Until last year, when I moved to work full-time on democracy promotion, I had an unusual motivation for my election observation work. I was the Head of Politics and a teacher of History at Merchant Taylors’ School just outside London. My election observation trips to far-flung (usually ex-Soviet) places allowed my students to mislead themselves into thinking that I was a part-time spy, providing the side-benefit of making it much easier for me to keep order in the classroom!

That was of course not the main reason I became an observer. As part of my studies for a Masters in International Relations at Cambridge, I wrote my dissertation on foreign democracy support. This gave academic confirmation of my intuitive sense that like many other human rights, democracy doesn’t just happen organically in our modern world. It needs nurturing, which sometimes requires external support, encouragement and constructive criticism. I am delighted to play a small part in that process through OSCE and EU Election Observation Missions (EOMs) around the world.

I would heartily recommend being an observer; it is an excellent and worthwhile way of seeing parts of the world in ways that you wouldn’t otherwise experience, and more importantly, playing a role in the maintenance and extension of democracy. It does, though, require a great deal of patience and diplomacy, and can be in some fairly tough environments. It is certainly not a holiday, and you never know where in the country you will be sent. You need to be adaptable to different and sometimes fast-changing situations and keep a cool head.

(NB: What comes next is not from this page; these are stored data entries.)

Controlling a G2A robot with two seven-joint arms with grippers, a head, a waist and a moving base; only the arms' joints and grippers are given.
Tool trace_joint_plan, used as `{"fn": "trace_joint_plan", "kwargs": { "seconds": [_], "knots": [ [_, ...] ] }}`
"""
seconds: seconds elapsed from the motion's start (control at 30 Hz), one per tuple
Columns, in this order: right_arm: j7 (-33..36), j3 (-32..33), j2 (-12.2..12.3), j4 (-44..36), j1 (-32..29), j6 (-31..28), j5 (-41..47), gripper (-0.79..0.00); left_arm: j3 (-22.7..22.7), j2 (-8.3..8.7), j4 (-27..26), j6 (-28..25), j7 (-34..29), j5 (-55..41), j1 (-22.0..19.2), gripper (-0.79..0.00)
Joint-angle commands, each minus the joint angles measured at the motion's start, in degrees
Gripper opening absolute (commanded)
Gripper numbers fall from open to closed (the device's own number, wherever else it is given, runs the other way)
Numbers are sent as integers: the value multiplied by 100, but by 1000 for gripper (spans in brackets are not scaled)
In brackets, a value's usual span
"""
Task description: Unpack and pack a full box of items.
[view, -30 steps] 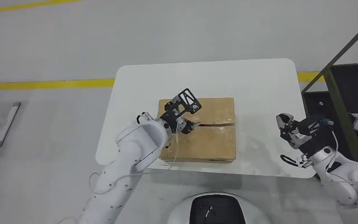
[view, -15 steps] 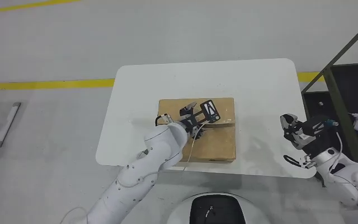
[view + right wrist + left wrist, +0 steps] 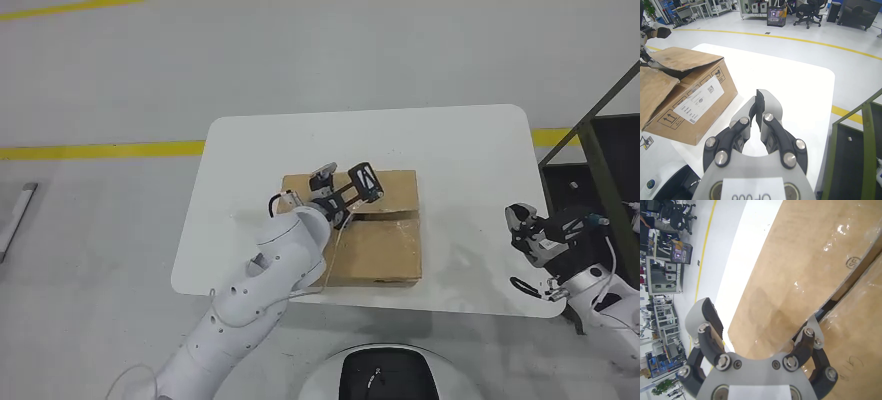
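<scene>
A brown cardboard box [image 3: 385,250] lies in the middle of the white table [image 3: 300,150]. Its far flap [image 3: 683,58] is tilted up off the near flap [image 3: 857,313], leaving a dark gap along the seam. My left gripper [image 3: 345,190] is over the box's far half, open and straddling the raised flap [image 3: 791,266]. One of its fingers [image 3: 813,323] is tucked into the seam under the flap's edge, the other finger [image 3: 706,311] hangs past the box's far side. My right gripper [image 3: 756,106] is shut on nothing, near the table's right front corner [image 3: 520,222].
A dark green metal frame [image 3: 610,150] stands just right of the table, close to my right arm. The box's end wall carries a white label [image 3: 698,96]. Bare table lies between the box and my right gripper. A yellow line [image 3: 100,150] crosses the floor.
My left gripper has slid right along the seam, then back toward the far side, and the far flap has come up. The right gripper drifted slightly toward the table's near edge.
</scene>
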Motion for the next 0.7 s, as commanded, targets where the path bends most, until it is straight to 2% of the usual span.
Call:
{"fn": "trace_joint_plan", "kwargs": {
  "seconds": [0.0,0.17,0.37,0.53,0.67],
  "knots": [
    [1,-12,-2,-6,3,9,-5,-785,-37,-7,2,-2,64,139,-14,0],
    [0,-41,-6,-32,41,34,1,-785,-132,-32,-15,-45,208,364,-108,0],
    [2,-76,-8,-69,81,24,1,-785,-166,-98,125,-150,503,790,-490,0],
    [12,-85,-8,-81,105,-7,14,-785,7,-232,492,-187,782,1104,-1010,0],
    [35,-90,-5,-109,112,-57,3,-785,287,-421,1090,-89,1027,1141,-1454,0]
  ]
}}
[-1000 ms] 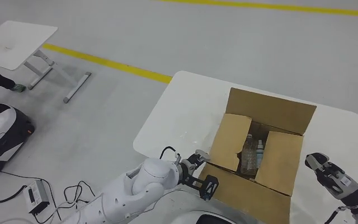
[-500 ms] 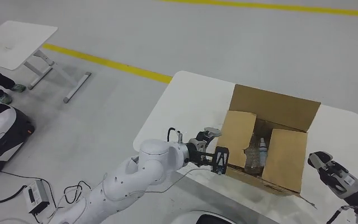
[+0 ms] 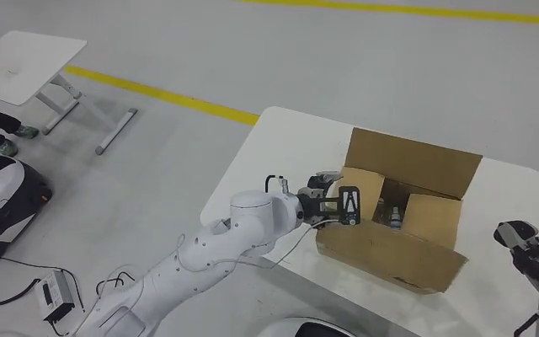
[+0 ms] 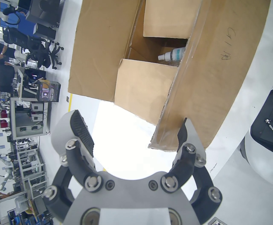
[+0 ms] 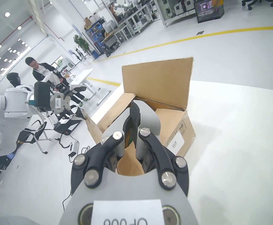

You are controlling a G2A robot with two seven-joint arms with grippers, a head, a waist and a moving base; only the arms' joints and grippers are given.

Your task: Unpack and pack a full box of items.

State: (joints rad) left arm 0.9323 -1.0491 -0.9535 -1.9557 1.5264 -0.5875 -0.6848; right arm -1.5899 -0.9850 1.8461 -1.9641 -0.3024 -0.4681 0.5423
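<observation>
A robotics lab with equipment racks (image 5: 136,17), office chairs (image 4: 42,53), yellow floor line (image 3: 160,94)

Holding the left arm (image 3: 221,253) stretched out from the lower left in the top view, bending at the elbow, with the left gripper (image 3: 340,206) turned on its side and its fingers (image 4: 82,132) standing wide apart. Holding the right gripper (image 5: 134,110) far off on the right side, fingers (image 5: 149,121) pressing together.
</observation>
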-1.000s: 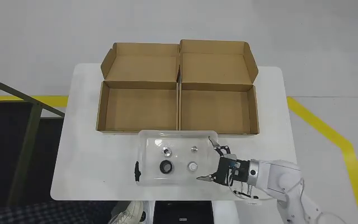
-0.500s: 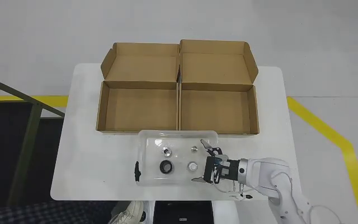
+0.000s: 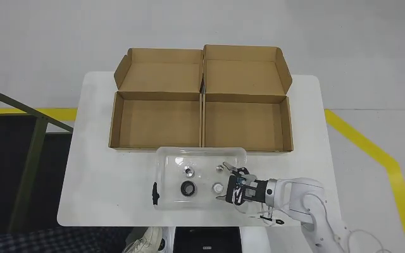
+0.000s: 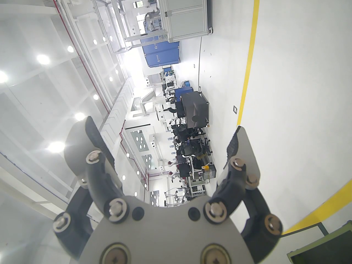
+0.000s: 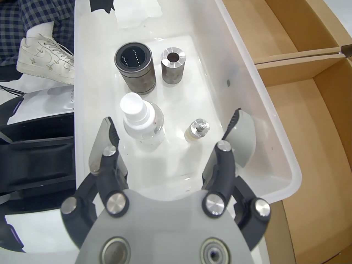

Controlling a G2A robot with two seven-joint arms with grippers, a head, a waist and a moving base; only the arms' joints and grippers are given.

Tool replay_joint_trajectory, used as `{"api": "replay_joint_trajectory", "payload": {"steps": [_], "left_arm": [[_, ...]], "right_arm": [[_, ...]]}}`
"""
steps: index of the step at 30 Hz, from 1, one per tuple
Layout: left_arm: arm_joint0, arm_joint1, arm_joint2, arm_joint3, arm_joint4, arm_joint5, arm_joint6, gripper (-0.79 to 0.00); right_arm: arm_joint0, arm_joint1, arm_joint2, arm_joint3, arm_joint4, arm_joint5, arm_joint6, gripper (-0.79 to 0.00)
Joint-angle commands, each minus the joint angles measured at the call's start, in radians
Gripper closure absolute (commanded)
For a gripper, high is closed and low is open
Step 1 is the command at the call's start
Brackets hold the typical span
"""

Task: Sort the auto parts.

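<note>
While the white table (image 3: 101, 183) is viewed from above, two open cardboard boxes are seen side by side across its far half, the left box (image 3: 156, 123) and the right box (image 3: 243, 124) touching along a shared wall, lids folded back. Just in front of them a clear plastic bin (image 3: 201, 149) is set at the table's near edge. Over the bin's right end the right gripper (image 5: 173, 118) is held, fingers spread wide and gripping nothing, its tips to either side of two parts without touching them. Away from the table, the left gripper (image 4: 163, 126) is pointed out at the workshop hall, its fingers likewise parted. Inside the bin four parts are stood upright: a black linear bearing (image 5: 134, 67), a steel bushing (image 5: 173, 65) just beside it, a white-capped bottle (image 5: 141, 119) nearer the gripper, and a small metal-topped vial (image 5: 198, 130) beside that.
</note>
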Motion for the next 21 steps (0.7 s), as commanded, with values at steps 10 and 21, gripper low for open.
{"api": "replay_joint_trajectory", "payload": {"steps": [10,21], "left_arm": [[0.000,0.000,0.000,0.000,0.000,0.000,0.000,-0.785],[0.000,0.000,0.000,0.000,0.000,0.000,0.000,-0.785]], "right_arm": [[0.022,0.007,-0.056,0.008,-0.021,-0.001,0.043,-0.514],[0.040,0.016,-0.081,0.003,-0.007,-0.004,0.064,-0.283]]}}
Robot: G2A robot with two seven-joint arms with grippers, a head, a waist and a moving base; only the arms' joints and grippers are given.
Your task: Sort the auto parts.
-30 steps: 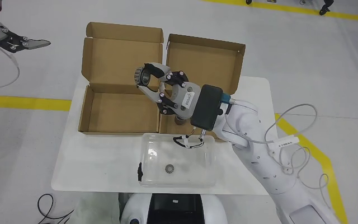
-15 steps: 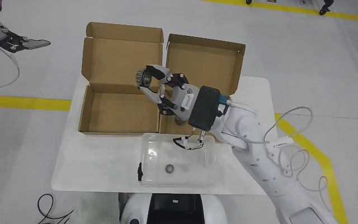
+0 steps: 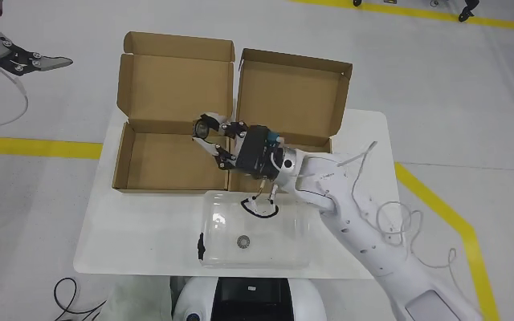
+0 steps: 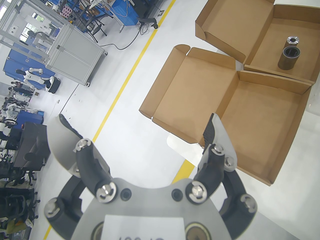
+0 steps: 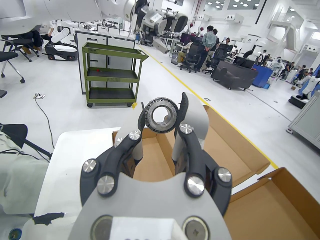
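Observation:
My right gripper is shut on a steel roller bearing, held over the back edge of the left cardboard box. In the right wrist view the bearing sits clamped between the two fingertips, its bore facing the camera. The left box is empty. The right box holds a dark sleeve and a smaller silver cylinder. My left gripper hangs open over the floor, off the table's left side, holding nothing.
A clear plastic bin stands at the table's front with a small bearing inside it. Both boxes have their lids standing open at the back. The white table has bare room at the front left.
The right gripper, still clamped on the bearing, has dropped lower and come slightly toward the table's front, now closer to the left box. The left arm has not moved.

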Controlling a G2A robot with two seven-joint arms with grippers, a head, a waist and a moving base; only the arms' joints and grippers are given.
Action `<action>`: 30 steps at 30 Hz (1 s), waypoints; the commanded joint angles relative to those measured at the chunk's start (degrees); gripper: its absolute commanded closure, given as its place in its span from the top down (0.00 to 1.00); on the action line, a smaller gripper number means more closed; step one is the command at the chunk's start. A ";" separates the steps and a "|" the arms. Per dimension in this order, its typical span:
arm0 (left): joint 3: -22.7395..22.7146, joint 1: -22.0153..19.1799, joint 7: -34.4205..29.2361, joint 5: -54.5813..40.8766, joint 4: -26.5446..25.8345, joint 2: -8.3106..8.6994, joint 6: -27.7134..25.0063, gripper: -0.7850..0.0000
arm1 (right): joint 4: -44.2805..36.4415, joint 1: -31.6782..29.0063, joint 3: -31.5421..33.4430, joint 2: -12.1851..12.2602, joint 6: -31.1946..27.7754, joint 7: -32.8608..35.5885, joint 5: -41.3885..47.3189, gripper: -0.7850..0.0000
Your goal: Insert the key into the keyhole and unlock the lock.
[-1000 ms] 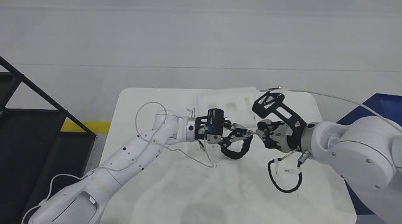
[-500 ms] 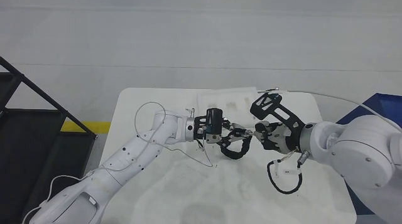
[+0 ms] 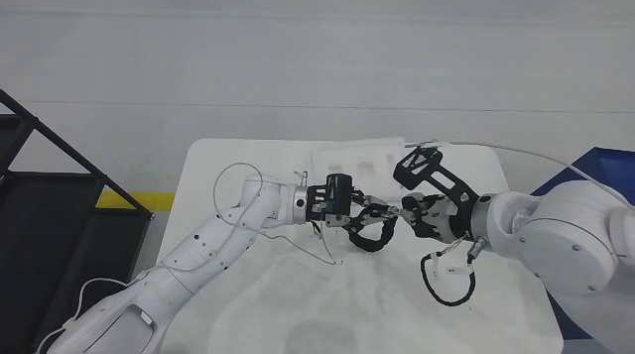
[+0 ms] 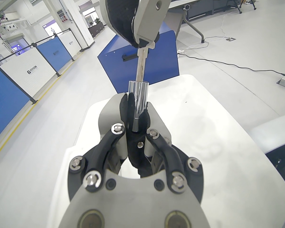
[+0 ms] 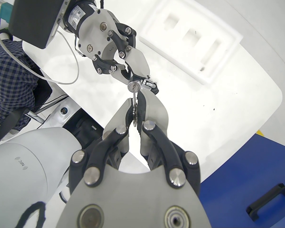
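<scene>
Above the table (image 3: 223,171), left gripper (image 4: 135,110) clamps the lock (image 4: 139,93), right gripper (image 5: 135,106) pinches the key (image 4: 141,65); I fear misalignment binding the blade.

We record a white surface (image 3: 327,304) with rounded corners. On its far side lies a white foam tray (image 5: 192,41) with three rectangular recesses in a row. A dark speck sits at one end of the narrowest recess. By the right side of the surface stands a blue cabinet (image 5: 251,179) with a black handle (image 5: 267,201). To the left we see a black frame (image 3: 40,205) on the floor, next to a yellow floor stripe (image 3: 139,198). In the hall beyond, blue-and-white barriers (image 4: 21,72) stand in a line. A black cable (image 4: 228,64) runs across the grey floor.
</scene>
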 commanded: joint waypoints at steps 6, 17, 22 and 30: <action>-0.16 0.11 0.56 1.34 -0.32 -0.04 -0.13 0.00 | 1.10 0.69 -0.76 -0.12 -0.30 -0.18 0.39 0.00; -0.19 -0.05 -0.31 1.28 -0.49 -0.39 -0.97 0.00 | 3.40 2.08 -2.87 -0.47 -0.37 -0.55 0.38 0.00; 0.00 0.00 -0.67 -0.14 0.07 -0.68 -2.07 0.00 | 4.19 2.40 -3.72 -0.63 -0.23 -1.06 0.14 0.00; -0.11 -0.01 -2.44 -3.51 1.87 -1.22 -3.35 0.00 | 4.85 2.62 -3.35 -0.80 -0.95 -3.99 0.66 1.00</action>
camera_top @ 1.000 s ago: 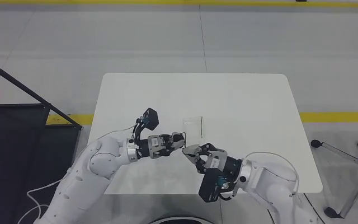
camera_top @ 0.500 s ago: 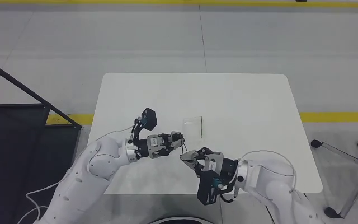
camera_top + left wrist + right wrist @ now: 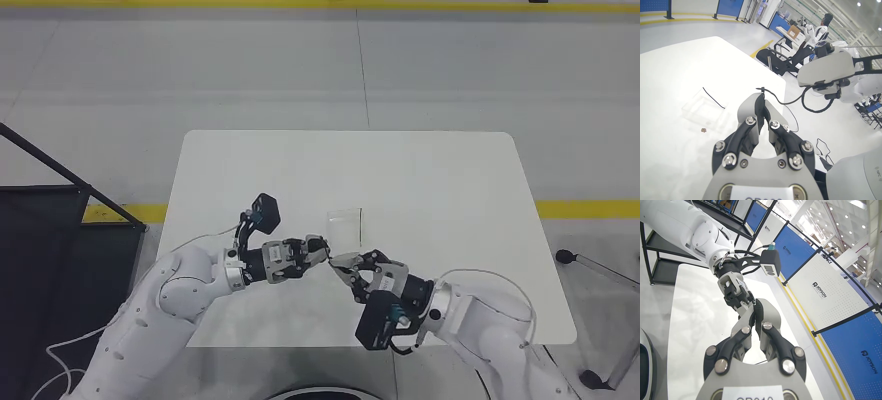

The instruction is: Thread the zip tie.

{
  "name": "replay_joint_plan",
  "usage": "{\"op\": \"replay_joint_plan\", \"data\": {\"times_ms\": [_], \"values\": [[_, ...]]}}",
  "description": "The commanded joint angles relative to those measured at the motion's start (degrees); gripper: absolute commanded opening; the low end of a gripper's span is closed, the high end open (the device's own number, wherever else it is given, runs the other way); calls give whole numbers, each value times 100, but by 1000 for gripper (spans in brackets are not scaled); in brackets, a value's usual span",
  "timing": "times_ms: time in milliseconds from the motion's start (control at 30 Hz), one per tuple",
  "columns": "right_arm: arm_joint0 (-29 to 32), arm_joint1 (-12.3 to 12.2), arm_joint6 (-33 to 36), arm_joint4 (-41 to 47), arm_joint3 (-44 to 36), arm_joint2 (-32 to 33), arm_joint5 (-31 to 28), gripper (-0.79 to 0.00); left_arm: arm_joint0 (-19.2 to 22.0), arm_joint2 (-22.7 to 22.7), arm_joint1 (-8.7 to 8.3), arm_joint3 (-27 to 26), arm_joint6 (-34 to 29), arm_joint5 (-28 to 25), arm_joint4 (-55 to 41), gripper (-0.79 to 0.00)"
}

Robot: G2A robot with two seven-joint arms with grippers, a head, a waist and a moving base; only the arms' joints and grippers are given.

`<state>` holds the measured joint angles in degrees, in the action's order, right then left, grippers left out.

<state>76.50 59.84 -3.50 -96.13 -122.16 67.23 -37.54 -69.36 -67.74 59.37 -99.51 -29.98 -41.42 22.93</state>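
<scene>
Left jaws tight on zip tie [image 3: 763, 89], strap crosswise beyond tips

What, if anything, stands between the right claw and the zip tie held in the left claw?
Nothing visible does. The left claw is shut on the zip tie, whose head pokes out free, and the right claw faces it closely across open air. The clear tray lies beyond both, not between them.

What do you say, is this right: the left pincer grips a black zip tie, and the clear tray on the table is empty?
Not empty: the left wrist view shows a second zip tie lying in the clear tray on the table. The rest holds: the left pincer grips a black zip tie.
</scene>
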Motion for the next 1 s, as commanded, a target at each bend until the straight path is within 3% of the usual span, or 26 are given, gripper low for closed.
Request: {"op": "replay_joint_plan", "data": {"times_ms": [0, 267, 633, 967], "values": [[2, -3, -16, 17, -2, 11, -34, -508, 4, -8, -1, 7, 5, 29, -61, -785], [65, -29, -151, 37, -32, 123, -138, -474, 28, -26, -7, 54, -42, 135, -311, -785], [191, -72, -223, -152, -126, 216, -286, -496, 45, -27, -13, 73, -96, 181, -471, -785], [280, -73, 87, -25, -142, 317, -74, -505, 107, 18, -25, 99, -326, 137, -581, -785]]}}
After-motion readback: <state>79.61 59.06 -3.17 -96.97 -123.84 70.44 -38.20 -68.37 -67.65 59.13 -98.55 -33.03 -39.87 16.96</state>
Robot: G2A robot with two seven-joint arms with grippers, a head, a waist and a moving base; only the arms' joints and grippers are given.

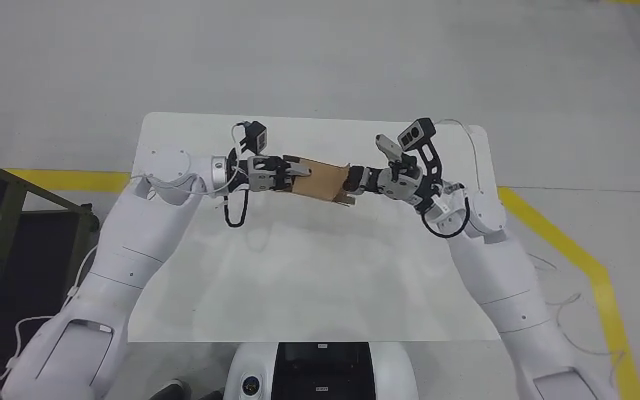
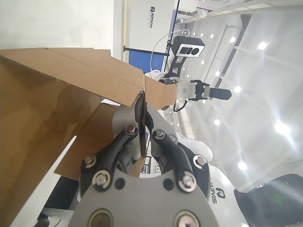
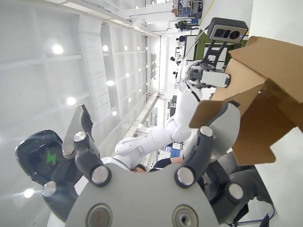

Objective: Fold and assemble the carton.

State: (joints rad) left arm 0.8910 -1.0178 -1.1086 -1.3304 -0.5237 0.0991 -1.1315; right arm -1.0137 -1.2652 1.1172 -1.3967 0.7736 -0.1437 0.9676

As an admittedly extreme example, my most challenging mission (so far) was my first one, in 2001 to Kosovo, in which unusually I was an election supervisor rather than observer. At the time, Kosovo was administered by the international community, and the elections were organised by the OSCE to whom I was seconded, in order to elect a National Assembly for the first time. I had a couple of days being trained in landmine awareness and hostage survival strategies, which failed to set our minds at rest about going to an area that had recently been in conflict. The polling centre I was in charge of was itself observed by the EU EOM, so I do have sympathy for those polling officials I now find myself observing.

Two memorable events stick in my mind – and had me hooked as an observer. Because it was the first election of an independent Kosovo, there was a huge amount of enthusiasm for the election, which was demonstrated by the entire village carrying a centenarian on his bed from his house to the polling station to cast the first free vote of his life. I don’t mind admitting that there was not a dry eye amongst us. A different kind of enthusiasm for politics was shown later in the day when after a somewhat long and mostly liquid lunch, two armed factions comprised of former members of the Kosovo Liberation Army started a fight outside my polling station. There was nothing for it but for me to break it up – using only an official tone and a UN flag. It was this that gave me the confidence to become a teacher shortly afterwards, knowing that if I could deal with that kind of situation, I could break up any potential playground fight (although thankfully I never had to do so!).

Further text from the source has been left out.